When Congress enacted the Computer Security Act, it also
expressed particular concern that NSA, a secretive military
intelligence agency, would improperly limit public access to
information concerning domestic, civilian computer security
activities. H. Rep. No. 153 (Part 2), 100th Cong., 1st Sess. 21
(1987). The House Report notes that NSA's
natural tendency to restrict and even deny access to
information that it deems important would disqualify that
agency from being put in charge of the protection of non-
national security information in the view of many officials
in the civilian agencies and the private sector.
Id.
To alleviate these concerns, Congress granted sole authority
to the National Bureau of Standards (now NIST) to establish
technical standards for civilian computer security (such as FIPS
185, the standard at issue here). NSA's role in the domestic,
civilian realm was limited to the provision of "technical advice
and assistance." Pub. L. 100-235, Sec. 2(b)(1). During Congress'
consideration of the legislation, "NSA opposed its passage and
asserted that NSA should be in control of this nation's computer
standards program." Id. at 7. Congress forthrightly rejected
NSA's position, noting that
[t]he [NSA] proposals would have charged NSA with the task
of developing "technical guidelines," and forced [NIST] to
use these guidelines in issuing standards.
Since work on technical security standards represents
virtually all of the research effort being done today, NSA
would take over virtually the entire computer standards
[program] from [NIST]. [NIST], in effect, would on the
surface be given the responsibility for the computer
standards program with little to say about most of the
program -- the technical guidelines developed by NSA.
This would jeopardize the entire Federal standards
program.
Id. at 25-26.
It is against this backdrop that this case arises. NSA
became involved in the key escrow encryption initiative because
"[t]he FBI realized that they had a domestic law enforcement
problem ...." McConnell Testimony at 2. The agency thus
"undertook a research and development program with the intent of
finding a means to meet NIST's and the FBI's concerns." Id. In
apparent reliance upon the Computer Security Act, "NSA worked in
cooperation with the Justice Department, the FBI and NIST to
develop the escrowed encryption standard," 59 Fed. Reg. 5998,
6000, and acted as "technical advisors," McConnell Testimony at 1.

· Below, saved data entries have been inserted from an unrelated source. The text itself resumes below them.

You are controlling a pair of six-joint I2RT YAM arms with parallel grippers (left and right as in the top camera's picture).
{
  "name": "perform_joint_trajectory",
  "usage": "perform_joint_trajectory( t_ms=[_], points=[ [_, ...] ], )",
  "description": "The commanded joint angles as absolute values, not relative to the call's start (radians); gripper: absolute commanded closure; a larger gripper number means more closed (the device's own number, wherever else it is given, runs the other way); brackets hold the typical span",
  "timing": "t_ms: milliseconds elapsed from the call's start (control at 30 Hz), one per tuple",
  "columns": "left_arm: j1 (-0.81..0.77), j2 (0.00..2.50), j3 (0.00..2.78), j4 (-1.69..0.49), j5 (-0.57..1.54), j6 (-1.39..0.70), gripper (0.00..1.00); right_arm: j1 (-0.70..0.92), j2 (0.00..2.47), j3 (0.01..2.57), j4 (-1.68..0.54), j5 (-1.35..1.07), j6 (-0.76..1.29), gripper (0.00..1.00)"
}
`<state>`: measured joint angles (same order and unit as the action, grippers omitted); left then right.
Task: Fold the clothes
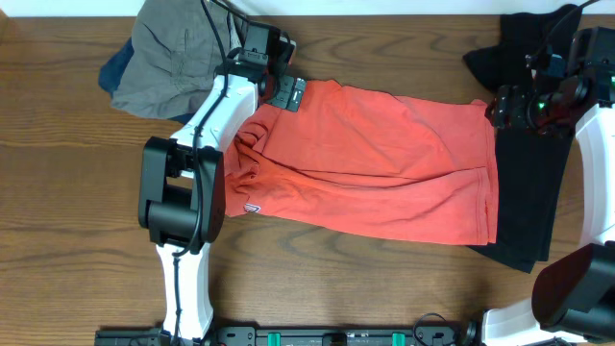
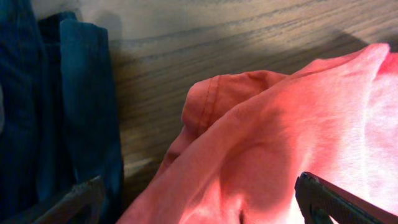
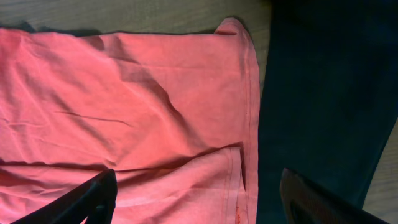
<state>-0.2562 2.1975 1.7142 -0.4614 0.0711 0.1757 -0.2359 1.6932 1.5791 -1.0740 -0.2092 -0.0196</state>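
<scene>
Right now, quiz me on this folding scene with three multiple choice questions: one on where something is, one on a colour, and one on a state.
1. In the overhead view, the grey-khaki garment lies at: A the upper left; B the lower right; C the centre.
2. The garment next to the coral-red T-shirt, on the right arm's side, is: A white; B black; C yellow.
3. The right gripper is: A open; B shut on fabric; C out of view.

Answers:
1 A: it is bunched in the top-left corner of that view.
2 B: the black shirt runs along the T-shirt's edge there.
3 A: the right wrist view shows its fingers wide apart over the cloth, holding nothing.
</scene>
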Motion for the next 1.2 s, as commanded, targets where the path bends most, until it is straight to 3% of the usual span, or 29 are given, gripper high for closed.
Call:
perform_joint_trajectory(
  t_ms=[0,267,333,400,467,700,1167],
  points=[
    [-0.252,2.236,1.735,-0.456,0.051,0.253,0.03,-0.227,1.689,1.589,-1.068,-0.214,-0.035,0.2],
    [-0.24,2.255,1.735,-0.45,0.051,0.296,0.11,-0.227,1.689,1.589,-1.055,-0.214,-0.035,0.21],
    [-0.238,2.255,1.735,-0.444,0.051,0.295,0.21,-0.227,1.689,1.589,-1.054,-0.214,-0.035,0.22],
    [-0.237,2.255,1.735,-0.441,0.051,0.295,0.43,-0.227,1.689,1.589,-1.052,-0.214,-0.035,0.23],
    [-0.237,2.255,1.735,-0.44,0.051,0.295,0.58,-0.227,1.689,1.589,-1.051,-0.213,-0.035,0.24],
    [-0.237,2.247,1.736,-0.474,0.051,0.291,0.92,-0.227,1.689,1.589,-1.051,-0.213,-0.035,0.28],
    [-0.237,1.962,1.768,-0.784,0.014,0.179,0.94,-0.227,1.689,1.589,-1.055,-0.213,-0.035,0.39]
  ],
)
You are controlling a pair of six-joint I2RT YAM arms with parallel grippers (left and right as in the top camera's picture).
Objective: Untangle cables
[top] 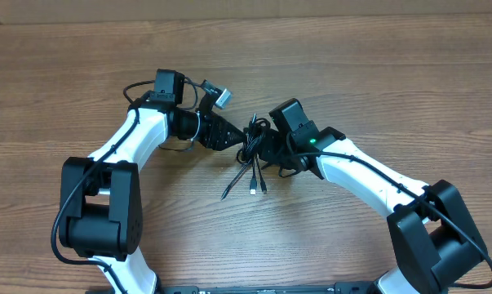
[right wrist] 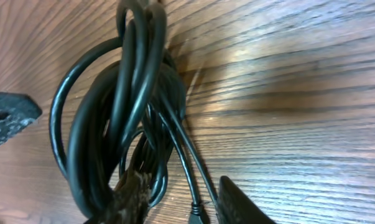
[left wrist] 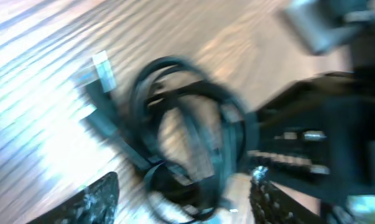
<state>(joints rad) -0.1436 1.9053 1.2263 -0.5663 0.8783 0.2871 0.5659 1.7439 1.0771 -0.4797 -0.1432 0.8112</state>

As we discuss below, these facts bear directly upon the propriety
of the withholding claims at issue in this case.
ARGUMENT
As the Supreme Court has recognized, "[t]he basic purpose of
[the] FOIA is to ensure an informed citizenry, vital to the
functioning of a democratic society, needed to check against
corruption and to hold the governors accountable to the governed."
NLRB v. Robbins Tire & Rubber Co., 437 U.S. 214, 242 (1978). More
recently, the Court emphasized that "[o]fficial information that
sheds light on an agency's performance of its statutory duties
falls squarely within that statutory purpose." Department of
Justice v. Reporters Committee for Freedom of the Press, 489 U.S.

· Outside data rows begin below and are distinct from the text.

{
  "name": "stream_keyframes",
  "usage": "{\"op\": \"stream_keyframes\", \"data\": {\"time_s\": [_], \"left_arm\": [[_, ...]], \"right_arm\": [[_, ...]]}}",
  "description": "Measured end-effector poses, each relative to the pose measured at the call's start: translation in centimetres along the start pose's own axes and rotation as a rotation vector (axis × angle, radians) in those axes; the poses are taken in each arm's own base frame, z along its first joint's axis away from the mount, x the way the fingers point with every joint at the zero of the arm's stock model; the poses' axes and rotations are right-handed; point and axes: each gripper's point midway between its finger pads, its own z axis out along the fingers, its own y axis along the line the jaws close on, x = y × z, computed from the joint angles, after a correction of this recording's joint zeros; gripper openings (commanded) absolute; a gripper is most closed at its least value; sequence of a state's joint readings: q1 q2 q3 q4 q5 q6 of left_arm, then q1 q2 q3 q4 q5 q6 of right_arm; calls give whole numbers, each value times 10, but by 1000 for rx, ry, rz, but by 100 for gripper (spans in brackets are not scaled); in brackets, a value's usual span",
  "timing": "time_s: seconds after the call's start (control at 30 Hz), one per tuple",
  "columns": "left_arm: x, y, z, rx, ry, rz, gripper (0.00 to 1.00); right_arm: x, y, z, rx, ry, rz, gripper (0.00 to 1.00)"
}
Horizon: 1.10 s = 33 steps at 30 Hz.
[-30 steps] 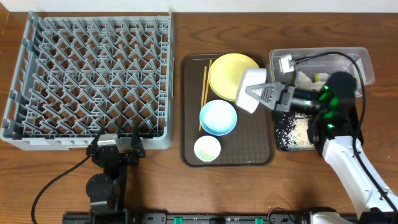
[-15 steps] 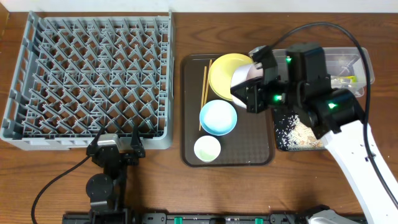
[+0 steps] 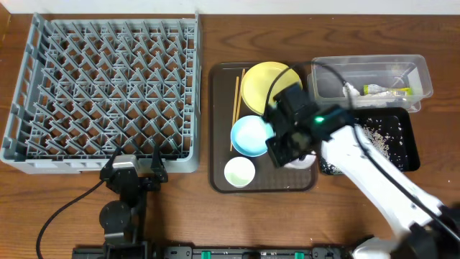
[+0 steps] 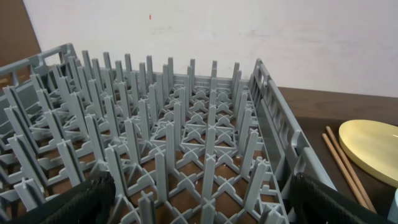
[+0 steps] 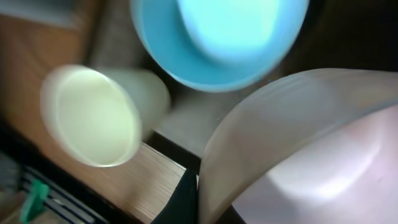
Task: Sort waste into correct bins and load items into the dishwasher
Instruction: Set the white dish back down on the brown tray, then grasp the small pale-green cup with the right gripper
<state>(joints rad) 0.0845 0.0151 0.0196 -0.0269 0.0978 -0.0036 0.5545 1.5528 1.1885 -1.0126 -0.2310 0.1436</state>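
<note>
From above, my right pincer (image 3: 289, 147) hangs over the brown tray (image 3: 219, 155) mid-worktop, clamped on the white bowl (image 3: 303, 160). The blue bowl (image 3: 250, 135), cup (image 3: 239, 171), plate (image 3: 260, 83) and chopsticks (image 3: 235, 108) lie on that tray. The wrapper (image 3: 388, 91) lies in the tub (image 3: 338, 79) at the back right corner, with rice (image 3: 374, 133) in the black tray (image 3: 410, 147) just in front of the tub. My left pincer (image 3: 135, 161) sits at the front edge, before the rack (image 3: 100, 86).

My left wrist shows my left pincer (image 4: 202, 194) spread wide and empty, facing the rack (image 4: 180, 137).

My right wrist, blurred, shows a finger (image 5: 186, 198) against the white bowl (image 5: 305, 149), with the blue bowl (image 5: 230, 37) and cup (image 5: 93, 115) beyond.
</note>
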Motion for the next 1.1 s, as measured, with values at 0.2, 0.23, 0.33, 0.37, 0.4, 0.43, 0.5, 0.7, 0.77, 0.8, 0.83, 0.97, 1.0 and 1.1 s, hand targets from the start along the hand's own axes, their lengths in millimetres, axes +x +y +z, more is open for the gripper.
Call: {"op": "stream_keyframes", "data": {"time_s": [0.2, 0.23, 0.33, 0.37, 0.4, 0.43, 0.5, 0.7, 0.77, 0.8, 0.83, 0.97, 1.0, 1.1], "left_arm": [[0, 0, 0, 0, 0, 0, 91], [0, 0, 0, 0, 0, 0, 91], [0, 0, 0, 0, 0, 0, 91], [0, 0, 0, 0, 0, 0, 91], [0, 0, 0, 0, 0, 0, 91], [0, 0, 0, 0, 0, 0, 91], [0, 0, 0, 0, 0, 0, 91], [0, 0, 0, 0, 0, 0, 91], [0, 0, 0, 0, 0, 0, 91], [0, 0, 0, 0, 0, 0, 91], [0, 0, 0, 0, 0, 0, 91], [0, 0, 0, 0, 0, 0, 91], [0, 0, 0, 0, 0, 0, 91], [0, 0, 0, 0, 0, 0, 91]], "right_arm": [[22, -10, 42, 2, 122, 39, 1], [22, -11, 45, 0, 127, 40, 1], [21, -11, 52, -5, 137, 44, 1], [21, -11, 54, -5, 140, 45, 1], [22, -12, 55, -5, 146, 47, 2], [22, -12, 57, -4, 150, 49, 6], [23, -12, 57, -4, 153, 57, 27], [27, -14, 56, 4, 169, 65, 32], [27, -14, 56, 6, 169, 69, 32], [27, -14, 56, 7, 172, 71, 32], [28, -13, 53, 9, 179, 73, 33], [10, -6, 30, 8, 157, 72, 49], [0, -2, 21, 4, 130, 67, 76], [-32, 12, -7, -30, 14, 34, 99]]}}
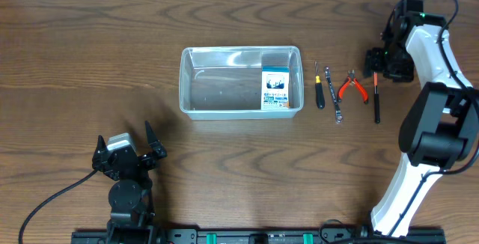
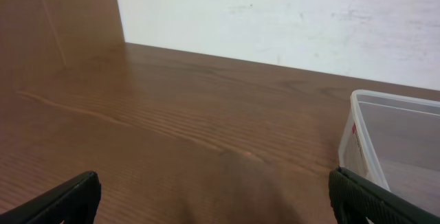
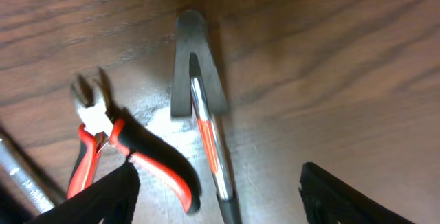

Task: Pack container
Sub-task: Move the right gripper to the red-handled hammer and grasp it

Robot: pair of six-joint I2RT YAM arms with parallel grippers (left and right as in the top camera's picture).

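The brown wooden table (image 1: 90,64) carries the clear container (image 1: 182,79) and, just right of it, a row of tools: a black-handled pick (image 1: 319,93), perhaps an awl, a slim wrench (image 1: 334,98), red-handled pliers (image 1: 352,87) and a black-and-red screwdriver (image 1: 376,98).

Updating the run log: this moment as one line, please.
left claw open, empty | right claw open, above screwdriver | container holds box | pliers on table

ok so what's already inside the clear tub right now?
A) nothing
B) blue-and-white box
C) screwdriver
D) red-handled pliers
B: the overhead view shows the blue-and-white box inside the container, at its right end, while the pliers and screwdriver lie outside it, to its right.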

749, 773 (1989). The basic principles underlying the FOIA are
clearly implicated here, where the disputed documents shed light
upon defendant NSA's role in developing a security standard for
domestic, unclassified information systems -- an activity Congress
expressly sought to regulate and subject to public scrutiny
through passage of the Computer Security Act.

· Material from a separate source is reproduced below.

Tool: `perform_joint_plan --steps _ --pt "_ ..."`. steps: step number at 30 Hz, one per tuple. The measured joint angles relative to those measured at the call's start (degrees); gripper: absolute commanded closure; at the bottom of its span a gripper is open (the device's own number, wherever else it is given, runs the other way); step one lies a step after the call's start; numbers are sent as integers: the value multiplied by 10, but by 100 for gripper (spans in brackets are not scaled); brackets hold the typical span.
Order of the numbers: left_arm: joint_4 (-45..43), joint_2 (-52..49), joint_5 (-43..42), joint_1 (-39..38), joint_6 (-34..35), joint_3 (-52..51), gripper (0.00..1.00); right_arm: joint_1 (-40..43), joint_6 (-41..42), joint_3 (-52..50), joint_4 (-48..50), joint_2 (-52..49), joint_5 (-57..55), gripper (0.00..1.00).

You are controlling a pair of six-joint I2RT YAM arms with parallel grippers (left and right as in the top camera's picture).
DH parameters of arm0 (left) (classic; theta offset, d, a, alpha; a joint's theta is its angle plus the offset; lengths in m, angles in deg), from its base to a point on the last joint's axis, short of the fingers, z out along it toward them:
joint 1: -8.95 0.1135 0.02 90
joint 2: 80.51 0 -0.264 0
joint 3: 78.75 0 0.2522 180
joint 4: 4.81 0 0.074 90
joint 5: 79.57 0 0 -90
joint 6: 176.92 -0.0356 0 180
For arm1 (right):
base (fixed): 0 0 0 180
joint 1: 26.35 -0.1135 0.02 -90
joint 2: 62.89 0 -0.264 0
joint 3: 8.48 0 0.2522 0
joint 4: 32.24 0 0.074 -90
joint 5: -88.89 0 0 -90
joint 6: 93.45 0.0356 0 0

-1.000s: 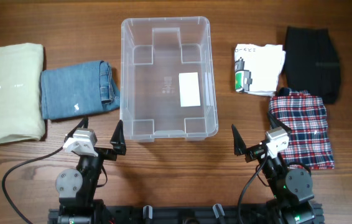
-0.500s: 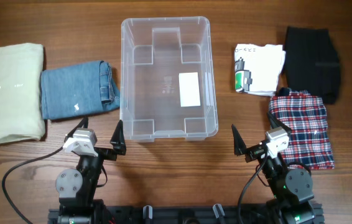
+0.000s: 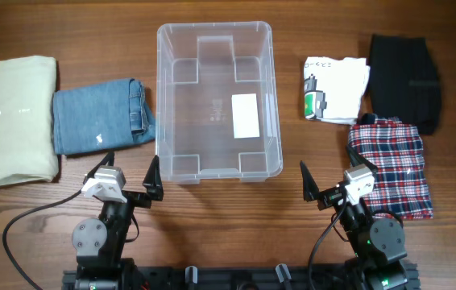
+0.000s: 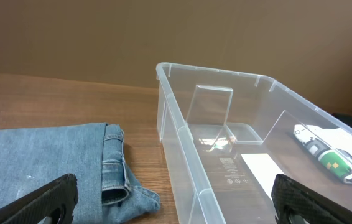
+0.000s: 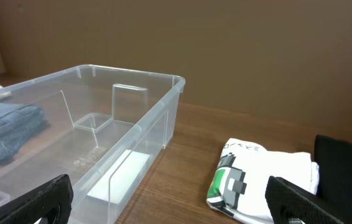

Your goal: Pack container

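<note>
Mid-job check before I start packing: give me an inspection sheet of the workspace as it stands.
Surface: wooden table, no spills seen.
Job's things: clear container at centre, empty; cream cloth and jeans folded to its left; white printed shirt, black garment and plaid garment to its right.
Clutter: nothing seen.
Grippers: left gripper and right gripper both open, holding nothing, on the near side of the container.
Cables: one black cable loops from the left arm; another runs along the right arm.
Surroundings: plain brown wall behind the table.
</note>
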Motion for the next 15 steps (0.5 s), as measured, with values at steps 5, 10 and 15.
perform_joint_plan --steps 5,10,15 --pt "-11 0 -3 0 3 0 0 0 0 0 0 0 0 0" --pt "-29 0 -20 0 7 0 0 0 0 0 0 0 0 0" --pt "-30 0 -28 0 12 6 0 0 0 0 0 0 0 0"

In support of its decision to withhold a substantial portion
of the information responsive to plaintiff's FOIA request,
defendant NSA relies upon Exemptions 1 (classified national
security information); 2 (routine administrative information); 3
(information exempted from disclosure by statute); 4 (confidential
commercial information); 5 (privileged information); and 6
(personal information). See generally Vaughn Index (attached to
Def. Mem.). As is set forth below, plaintiff challenges defendant
NSA's invocation of Exemptions 1, 2 and 3, and Exemption 5 to the
extent that defendant seeks to withhold information on the basis
of the "deliberative process privilege." With respect to these
exemption claims, plaintiff submits that it is entitled to
judgment as a matter of law./4/
I. EXEMPTION 1 HAS BEEN IMPROPERLY ASSERTED IN THIS CASE
Defendant NSA seeks to withhold the bulk of the disputed
records under Exemption 1 on the ground that the material is
"properly classified" under the substantive standards of Executive
Order ("EO") 12356. Def. Mem. at 7-12; see generally Vaughn
Index. The exemption applies to records that are "specifically
authorized under criteria established by an Executive order to be
kept secret in the interest of national defense or foreign policy
and ... are in fact properly classified pursuant to such Executive
order." 5 U.S.C. Sec. 552(b)(1). Defendant bears the burden of
demonstrating that the information is "in fact properly classified
pursuant to" both procedural and substantive criteria contained in
the Executive Order. Goldberg v. Department of State, 818 F.2d
71, 77 (D.C. Cir. 1987); Lesar v. Department of Justice, 636 F.2d
472, 483 (D.C. Cir. 1980).
In support of its exemption claims, defendant provides a
substantial amount of boilerplate language concerning Exemption 1,
see Def. Mem. at 7-9, but very little information concerning the
specific applicability of the exemption to the material at issue
here. Defendant merely states that
[t]he documents for which FOIA Exemption 1 was asserted
contain information concerning NSA's INFOSEC-related
capabilities; Capstone, a version of the "Clipper Chip;"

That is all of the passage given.